Life as a SEAL Operator

Earning the Trident marks the beginning of a career, with newly qualified operators assigned to an active SEAL Team or a SEAL Delivery Vehicle Team (SDVT). The initial assignment is followed by “workups,” an intensive cycle of unit-level training lasting 18 to 24 months before the first operational deployment. This period integrates the new operator into a platoon, where they train continuously as a cohesive unit. The career path involves a rotation of training, deployment, and stand-down periods, maintaining a high operational tempo. Operators pursue advanced qualifications throughout their careers, specializing in roles such as sniper, medic, breacher, or communications expert. SEALs must maintain peak physical and tactical readiness in high-stress, real-world environments.

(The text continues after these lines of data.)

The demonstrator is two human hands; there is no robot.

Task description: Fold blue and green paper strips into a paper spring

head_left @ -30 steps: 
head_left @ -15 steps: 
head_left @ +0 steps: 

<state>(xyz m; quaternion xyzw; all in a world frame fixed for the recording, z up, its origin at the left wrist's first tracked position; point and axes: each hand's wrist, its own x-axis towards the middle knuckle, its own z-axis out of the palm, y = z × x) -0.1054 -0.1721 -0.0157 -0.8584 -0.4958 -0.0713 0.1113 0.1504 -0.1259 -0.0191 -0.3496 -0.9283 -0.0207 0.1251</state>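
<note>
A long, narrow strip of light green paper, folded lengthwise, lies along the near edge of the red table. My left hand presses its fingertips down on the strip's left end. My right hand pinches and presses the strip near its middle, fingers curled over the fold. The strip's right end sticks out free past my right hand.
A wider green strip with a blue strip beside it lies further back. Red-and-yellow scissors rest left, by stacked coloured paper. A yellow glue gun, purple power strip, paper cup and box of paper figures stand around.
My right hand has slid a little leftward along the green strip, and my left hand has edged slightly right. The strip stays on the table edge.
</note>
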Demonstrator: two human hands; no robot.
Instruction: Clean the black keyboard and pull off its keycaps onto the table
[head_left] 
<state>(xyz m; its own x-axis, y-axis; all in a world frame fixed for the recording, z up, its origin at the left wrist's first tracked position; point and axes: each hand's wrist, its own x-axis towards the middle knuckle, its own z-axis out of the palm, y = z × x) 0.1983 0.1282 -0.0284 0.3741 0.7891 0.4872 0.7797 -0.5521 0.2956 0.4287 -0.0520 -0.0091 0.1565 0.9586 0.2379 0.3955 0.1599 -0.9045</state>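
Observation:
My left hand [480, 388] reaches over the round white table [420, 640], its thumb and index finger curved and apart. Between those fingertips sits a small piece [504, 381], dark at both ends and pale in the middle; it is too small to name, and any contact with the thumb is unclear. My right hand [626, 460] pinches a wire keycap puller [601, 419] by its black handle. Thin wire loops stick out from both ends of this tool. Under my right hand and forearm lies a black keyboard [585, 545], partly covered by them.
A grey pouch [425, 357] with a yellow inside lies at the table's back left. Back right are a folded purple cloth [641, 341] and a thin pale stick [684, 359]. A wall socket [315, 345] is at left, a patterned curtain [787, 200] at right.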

Developing the Necessary Mindset

Mental fortitude is often the deciding factor in a candidate’s success or failure in the SEAL pipeline. Training deliberately pushes individuals to their psychological limit, demanding mastery of stress inoculation. This involves gradually exposing the mind and body to extreme pressure, such as cold water exposure or sleep deprivation, to build tolerance and develop effective coping strategies. A core psychological concept is the “40% Rule,” which suggests that when the mind signals exhaustion, a person has only utilized about 40% of their actual capacity. This framework encourages candidates to push beyond perceived limits, recognizing that the brain often quits before the body does, and success relies on compartmentalization.